Let Truly Financial Help You Make the Right Choice
For many small business owners, managing monthly payments is a headache that can be exhausting and frustrating. When it comes to transferring money, there are a lot of different options to choose from, but not every option is going to be the right one for every situation.
This article by Truly Financial aims to help you make informed choices on all your options. Let’s begin by discussing the main differences between ACH and wire transfers.
Understanding the Differences Between ACH and Wire Transfers
ACH:
ACH (Automated Clearing House) is an electronic, bank-to-bank transfer method that typically takes three to four business days to complete.
Depending on your financial institution, the costs vary for ACH transfers. They could be charged in a variety of ways, such as:
- Per transaction fee
- Flat fees
- Monthly coverage fees
- Reversal/Return fees for incomplete or failed transactions
Wire Transfers:
Wire transfers are another form of a bank-to-bank transfer, which can be done between individuals or businesses and requires no physical exchange of checks.

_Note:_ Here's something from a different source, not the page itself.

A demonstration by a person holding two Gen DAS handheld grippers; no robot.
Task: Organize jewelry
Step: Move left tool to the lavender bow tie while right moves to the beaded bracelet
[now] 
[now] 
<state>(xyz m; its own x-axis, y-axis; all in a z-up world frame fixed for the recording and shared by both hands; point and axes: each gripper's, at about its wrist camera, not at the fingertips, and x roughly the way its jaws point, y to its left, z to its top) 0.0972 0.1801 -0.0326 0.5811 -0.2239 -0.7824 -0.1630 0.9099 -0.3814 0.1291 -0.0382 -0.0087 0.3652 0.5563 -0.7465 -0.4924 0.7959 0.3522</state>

However, this is not to be confused with money transfers, which are done by third-party service providers instead of banks.
Wire transfers are much faster (and even safer) to send than ACH payments, but they come at a much higher cost per transaction.
Sending Money in the Way that Makes the Most Sense for YOU
Because they are similar, many business owners may assume transfers are interchangeable, but that’s not the case.
There are a number of scenarios that need to be considered when you are deciding between ACH vs wire transfers, so you can ensure that your transfer is processed quickly, safely and reliably.
Before choosing between ACH or wire transfers, ask yourself these five important questions:
1. Where are You Sending the Money?
Are you sending your transfer domestically or internationally? This has a huge impact on which you should choose.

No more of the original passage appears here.